● **AIM OF THE TASK**
Whatever lies between the line with "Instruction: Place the" and the end of the data, both included, must be copied exactly and without pictures.

----

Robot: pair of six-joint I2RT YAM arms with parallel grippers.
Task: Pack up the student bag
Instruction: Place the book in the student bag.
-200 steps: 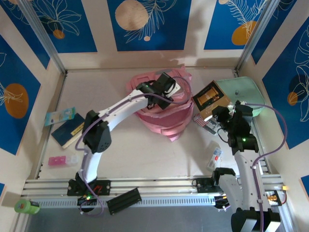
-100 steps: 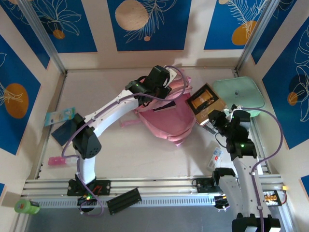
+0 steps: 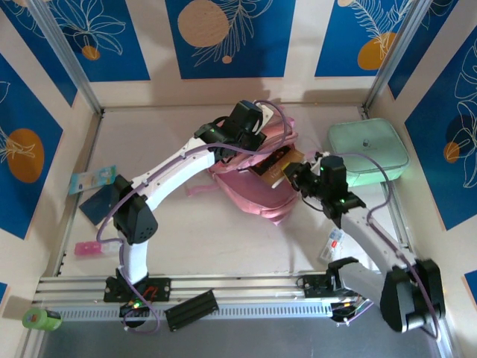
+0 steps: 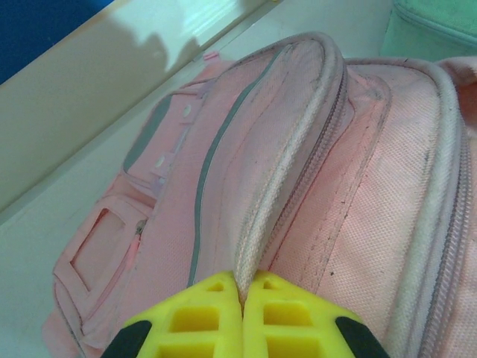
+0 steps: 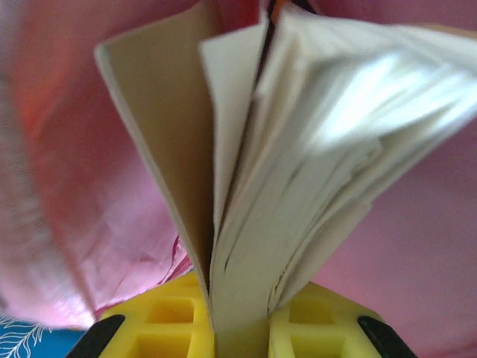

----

● **WRITTEN ANSWER**
Instruction: Place the book in the student bag.
-200 steps: 
-100 steps: 
+0 steps: 
+0 steps: 
+0 steps: 

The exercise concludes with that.